Beating Google With CouchDB, Celery and Whoosh (Part 1)

timclark · on Oct 6, 2011

http://andrewwilkinson.wordpress.com/2011/09/29/beating-goog... - part two actually contains the interesting content.

bialecki · on Oct 6, 2011

Nice post.

For those considering something like this, you might want to consider using scrapy, a Python web crawler, instead of rolling your own crawler.

I remember when I was looking for something like this a year ago and found that project. I've used it for a few things and it does a nice job abstracting away most of the core scraping architecture, but leaving room to be extended as necessary. After playing with it for a few weeks, makes you realize just how easy it is to grab a bunch of data from the web if you need it.

fuzzythinker · on Oct 6, 2011

I would recommend haystack also for someone wanting to take this to the next step. Since django is already being used and he can swap Whoosh for solr if needed to.

jsherer · on Oct 6, 2011

Whoosh is fast enough for small amounts of data, or when the searches do not need to be performed in realtime.
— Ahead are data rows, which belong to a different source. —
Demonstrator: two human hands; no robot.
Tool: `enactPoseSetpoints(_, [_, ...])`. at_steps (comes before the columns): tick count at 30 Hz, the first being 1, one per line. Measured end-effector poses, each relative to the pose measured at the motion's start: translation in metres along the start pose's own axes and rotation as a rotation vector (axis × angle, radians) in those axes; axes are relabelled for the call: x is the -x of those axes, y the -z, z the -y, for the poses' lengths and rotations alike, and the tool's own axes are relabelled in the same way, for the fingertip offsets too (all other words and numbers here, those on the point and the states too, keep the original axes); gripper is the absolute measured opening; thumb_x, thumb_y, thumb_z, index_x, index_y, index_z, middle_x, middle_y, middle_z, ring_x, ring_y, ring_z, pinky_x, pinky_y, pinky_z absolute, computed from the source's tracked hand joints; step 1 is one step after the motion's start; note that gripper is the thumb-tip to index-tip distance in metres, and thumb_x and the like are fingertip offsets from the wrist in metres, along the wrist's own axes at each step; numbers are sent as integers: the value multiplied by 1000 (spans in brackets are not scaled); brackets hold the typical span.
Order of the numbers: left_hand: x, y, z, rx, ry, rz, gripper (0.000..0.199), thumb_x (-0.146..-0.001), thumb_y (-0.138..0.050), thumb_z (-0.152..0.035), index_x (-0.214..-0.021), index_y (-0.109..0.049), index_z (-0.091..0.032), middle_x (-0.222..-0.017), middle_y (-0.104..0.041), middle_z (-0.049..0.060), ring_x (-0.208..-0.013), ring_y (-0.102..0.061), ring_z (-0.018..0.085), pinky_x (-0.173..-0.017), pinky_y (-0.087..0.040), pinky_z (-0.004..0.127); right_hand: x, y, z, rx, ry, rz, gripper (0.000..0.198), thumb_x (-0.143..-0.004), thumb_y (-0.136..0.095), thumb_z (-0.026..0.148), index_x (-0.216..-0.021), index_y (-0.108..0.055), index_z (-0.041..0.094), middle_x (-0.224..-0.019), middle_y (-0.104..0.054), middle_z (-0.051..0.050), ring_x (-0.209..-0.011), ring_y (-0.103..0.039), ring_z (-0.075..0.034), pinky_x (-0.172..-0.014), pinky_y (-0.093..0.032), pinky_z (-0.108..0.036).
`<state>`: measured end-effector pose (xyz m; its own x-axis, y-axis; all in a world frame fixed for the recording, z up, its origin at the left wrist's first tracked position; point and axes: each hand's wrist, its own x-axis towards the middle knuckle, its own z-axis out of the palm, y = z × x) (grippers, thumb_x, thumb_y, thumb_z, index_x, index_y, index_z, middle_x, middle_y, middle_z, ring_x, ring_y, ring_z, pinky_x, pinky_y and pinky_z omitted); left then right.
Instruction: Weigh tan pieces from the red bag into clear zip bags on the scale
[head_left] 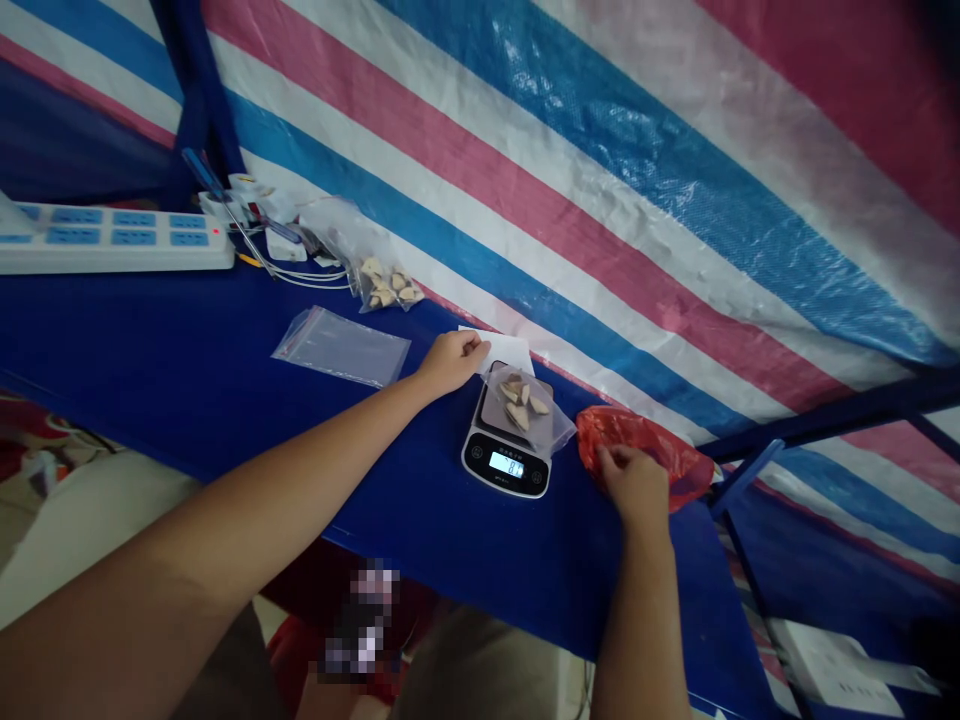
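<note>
A kitchen scale [506, 462] with a lit display stands on the blue table. On its pan lies a clear plastic bag [556, 430], with several pale, dark-edged dried slices [517, 400] in it or on it. My left hand [452, 362] is closed in a pinch at the bag's left edge, over a white paper [510, 352]; its fingertips seem to grip the bag's edge. To the right of the scale, my right hand [636, 484] is closed, thumb and fingers pinching the near left rim of a crumpled red plastic bag [679, 462]. What the red bag contains is hidden.
Flat clear bags [341, 345] lie left of my left hand. Behind them is a filled bag of slices [390, 287], near cables and a screwdriver [217, 190]. A power strip [112, 238] sits at far left. A striped tarp [525, 190] rises behind the table [420, 480].
</note>
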<state>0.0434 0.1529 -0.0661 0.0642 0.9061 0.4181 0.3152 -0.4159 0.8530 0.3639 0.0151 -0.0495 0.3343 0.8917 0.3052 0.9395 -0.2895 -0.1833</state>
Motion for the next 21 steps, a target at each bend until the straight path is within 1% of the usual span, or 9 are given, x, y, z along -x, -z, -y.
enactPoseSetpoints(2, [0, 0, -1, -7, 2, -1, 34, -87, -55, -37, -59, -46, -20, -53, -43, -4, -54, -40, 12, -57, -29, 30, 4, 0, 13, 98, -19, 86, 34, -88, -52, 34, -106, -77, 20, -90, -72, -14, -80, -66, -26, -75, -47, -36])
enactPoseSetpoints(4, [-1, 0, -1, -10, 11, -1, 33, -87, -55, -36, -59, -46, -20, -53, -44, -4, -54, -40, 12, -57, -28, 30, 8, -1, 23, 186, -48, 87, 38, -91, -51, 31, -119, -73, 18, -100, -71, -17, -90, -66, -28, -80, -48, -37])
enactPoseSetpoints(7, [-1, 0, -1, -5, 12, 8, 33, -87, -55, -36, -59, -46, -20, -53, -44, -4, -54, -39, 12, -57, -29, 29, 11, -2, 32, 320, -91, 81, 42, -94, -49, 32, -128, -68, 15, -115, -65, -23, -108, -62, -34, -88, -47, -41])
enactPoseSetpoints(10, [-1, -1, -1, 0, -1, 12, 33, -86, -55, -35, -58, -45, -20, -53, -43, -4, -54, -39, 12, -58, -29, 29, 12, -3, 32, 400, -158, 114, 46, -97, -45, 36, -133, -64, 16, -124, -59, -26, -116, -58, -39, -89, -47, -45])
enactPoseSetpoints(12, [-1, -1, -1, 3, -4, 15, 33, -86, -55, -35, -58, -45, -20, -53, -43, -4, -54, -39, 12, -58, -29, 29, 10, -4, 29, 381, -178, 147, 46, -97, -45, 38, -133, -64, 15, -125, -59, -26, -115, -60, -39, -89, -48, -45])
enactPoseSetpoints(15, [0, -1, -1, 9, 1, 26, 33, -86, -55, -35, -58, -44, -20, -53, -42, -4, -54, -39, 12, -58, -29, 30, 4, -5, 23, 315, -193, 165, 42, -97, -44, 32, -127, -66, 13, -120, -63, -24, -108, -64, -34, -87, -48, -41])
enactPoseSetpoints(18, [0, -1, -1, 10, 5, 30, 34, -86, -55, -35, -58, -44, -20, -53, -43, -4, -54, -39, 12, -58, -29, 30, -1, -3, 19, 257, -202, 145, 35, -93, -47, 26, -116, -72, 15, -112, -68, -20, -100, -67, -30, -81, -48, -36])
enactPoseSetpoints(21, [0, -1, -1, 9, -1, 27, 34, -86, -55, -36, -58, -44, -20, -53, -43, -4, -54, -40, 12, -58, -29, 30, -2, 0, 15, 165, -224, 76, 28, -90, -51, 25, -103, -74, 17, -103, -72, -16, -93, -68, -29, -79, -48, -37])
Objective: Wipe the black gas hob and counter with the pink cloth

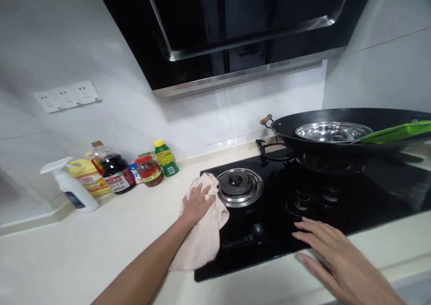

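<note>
My left hand (197,204) lies flat with fingers spread on a pale pink cloth (204,240). The cloth covers the left edge of the black glass gas stove (269,233) and part of the counter beside it. Just right of the cloth is the exposed left burner (237,186), with no pan support on it. My right hand (328,249) is over the stove's front edge, fingers apart and holding nothing. Two control knobs, a left one (302,200) and a right one (330,192), stand just beyond its fingertips.
A large black wok (289,127) sits on the right, holding a shiny metal bowl (333,132) and a green-handled utensil (397,133). A pan support (274,151) lies behind. Left are a white spray bottle (76,190) and several condiment containers. The range hood (252,71) hangs above.
</note>
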A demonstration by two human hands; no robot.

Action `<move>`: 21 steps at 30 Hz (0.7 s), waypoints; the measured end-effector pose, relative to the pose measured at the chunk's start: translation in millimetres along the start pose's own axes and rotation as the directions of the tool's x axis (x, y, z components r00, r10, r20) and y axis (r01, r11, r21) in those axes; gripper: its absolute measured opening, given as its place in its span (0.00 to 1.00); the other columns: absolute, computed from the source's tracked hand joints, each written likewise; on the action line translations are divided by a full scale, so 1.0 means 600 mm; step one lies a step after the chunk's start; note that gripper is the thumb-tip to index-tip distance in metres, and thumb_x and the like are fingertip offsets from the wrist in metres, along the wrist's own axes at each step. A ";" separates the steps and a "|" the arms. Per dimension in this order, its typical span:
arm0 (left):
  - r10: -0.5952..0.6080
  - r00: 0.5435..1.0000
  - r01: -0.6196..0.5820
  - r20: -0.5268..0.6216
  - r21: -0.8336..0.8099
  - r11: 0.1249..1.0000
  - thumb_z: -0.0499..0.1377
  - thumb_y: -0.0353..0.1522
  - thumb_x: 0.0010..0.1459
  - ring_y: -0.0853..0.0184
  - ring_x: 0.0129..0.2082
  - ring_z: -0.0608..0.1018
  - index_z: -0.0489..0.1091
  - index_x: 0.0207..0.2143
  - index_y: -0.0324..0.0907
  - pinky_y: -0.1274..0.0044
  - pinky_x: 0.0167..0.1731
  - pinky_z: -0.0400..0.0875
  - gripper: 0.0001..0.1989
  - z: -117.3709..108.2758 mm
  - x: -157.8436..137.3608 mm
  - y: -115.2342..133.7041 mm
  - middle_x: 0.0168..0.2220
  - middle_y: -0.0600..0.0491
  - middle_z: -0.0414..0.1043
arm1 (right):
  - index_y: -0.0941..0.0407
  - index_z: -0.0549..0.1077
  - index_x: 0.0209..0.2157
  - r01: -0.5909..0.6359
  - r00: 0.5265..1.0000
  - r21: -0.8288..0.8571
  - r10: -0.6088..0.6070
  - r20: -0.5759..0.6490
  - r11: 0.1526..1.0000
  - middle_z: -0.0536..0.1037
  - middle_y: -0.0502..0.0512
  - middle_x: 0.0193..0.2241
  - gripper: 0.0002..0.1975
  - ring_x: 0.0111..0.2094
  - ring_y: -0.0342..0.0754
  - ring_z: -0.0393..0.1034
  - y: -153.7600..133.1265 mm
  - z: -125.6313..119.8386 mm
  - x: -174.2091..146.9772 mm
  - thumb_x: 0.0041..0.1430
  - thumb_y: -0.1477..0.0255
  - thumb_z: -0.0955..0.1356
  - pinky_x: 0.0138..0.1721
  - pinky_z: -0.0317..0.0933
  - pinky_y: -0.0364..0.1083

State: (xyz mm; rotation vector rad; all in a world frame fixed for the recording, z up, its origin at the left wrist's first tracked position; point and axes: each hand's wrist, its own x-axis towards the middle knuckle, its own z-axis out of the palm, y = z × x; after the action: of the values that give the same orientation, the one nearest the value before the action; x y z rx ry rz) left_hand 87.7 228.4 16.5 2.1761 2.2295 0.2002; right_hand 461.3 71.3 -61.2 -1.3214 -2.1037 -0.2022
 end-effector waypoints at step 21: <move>0.118 0.988 -0.123 -0.102 -0.044 0.991 0.61 0.40 0.67 0.56 0.55 0.75 0.68 0.59 0.42 0.57 0.54 0.73 0.21 0.007 0.258 0.091 0.60 0.45 0.69 | 0.45 0.76 0.51 -0.023 0.997 0.133 0.013 0.081 0.991 0.76 0.56 0.54 0.15 0.57 0.59 0.69 -0.015 -0.039 0.033 0.64 0.60 0.68 0.53 0.69 0.57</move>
State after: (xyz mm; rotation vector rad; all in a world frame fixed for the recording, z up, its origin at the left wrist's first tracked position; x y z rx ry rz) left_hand 138.4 383.9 29.8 2.3245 2.1162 0.3703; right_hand 458.2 71.3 -29.5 -1.2873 -2.1309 -0.0004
But, I agree, something like Lucene/Solr or Sphinx might be a bit better for indexing large amounts of content (i.e., the provided example of a webcrawler indexing web pages).

robterrell · on Oct 6, 2011

Seems like using Cloudant's BigCouch fork, with its built-in Lucene indexing, might be a better choice for this.

arethuza · on Oct 6, 2011

Thanks - I was reading the article thinking "what I'd really want was CouchDB with built in Lucene indexing and searching" - and there it is! :-)

stavros · on Oct 6, 2011

Unfortunately, whoosh is too slow for any nontrivial amount of content. You're much better off using solr or ElasticSearch.